Un progetto messo a punto messo a punto con l’aiuto di una lista sterminata di amici e collaboratori, frutto delle sue numerose esperienze artistiche di questo ultimo lustro, dall’operetta disco Here Love Lies su Imelda Marcos al libro How Music Works, analisi delle trasformazioni dell’universo pop-rock e installazioni sperimentali come Playing the building dove grandi edifici diventano enormi strumenti musicali con note e suoni oscillanti (senza dimenticare fotografie, disegni e giri in bicicletta). Quindi Isaiah Barr al sax (Onyx Collective), Thomas Bartlett (aka Doveman) al mellotron, Joey Waronker alla batteria, Daniel Lopatin (Oneohtrix Point Never) alle tastiere elettroniche, il cantautore londinese Sampha voce e piano e Brian Eno a una miriade di strumenti, accompagnano Byrne in questo zibaldone sonoro fresco e dinamico.

Undici brani tutti diversi, dove il singolo Everybody’s coming to my house ricorda i momenti migliori di fiati e poliritmie mentre Not dark up here ha il nevrotico incedere di un uomo alla ricerca delle giuste risposte e Gasoline and Dirty Sheets tra percussioni e armonica racconta di fast food e pubblicità con gli occhi di un rifugiato. Il catalogo è assortito e spiazzante come in I dance like this, un motivetto amatoriale al pianoforte che introduce un rumorismo scompagnato, pronto a tornare quieto e rilassato.

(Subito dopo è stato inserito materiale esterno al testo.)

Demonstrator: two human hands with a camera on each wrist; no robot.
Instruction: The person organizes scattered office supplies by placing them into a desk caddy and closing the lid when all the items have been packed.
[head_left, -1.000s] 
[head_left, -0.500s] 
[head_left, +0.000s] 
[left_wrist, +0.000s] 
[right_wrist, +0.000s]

Forse siamo sempre sulla strada verso Nowhere, accumulando miglia nelle nostre peripezie esistenziali, soffermandoci su Bullett, l’uccisione di un uomo vista in soggettiva dalla pallottola o Every day is a miracle, un eden religioso per le galline pieno di aitanti pollastri e granone. C’è grande vitalità e voglia di mettersi in gioco in questo disco solista ma affollato, in uscita il 9 marzo, ascoltabile sul sito della Npr che sarà presto portato in tour mondiale con tre date in Italia, a luglio. Byrne continua a guardare avanti e a fare musica attualissima, capace di divertirci e incatenarci allo stesso tempo.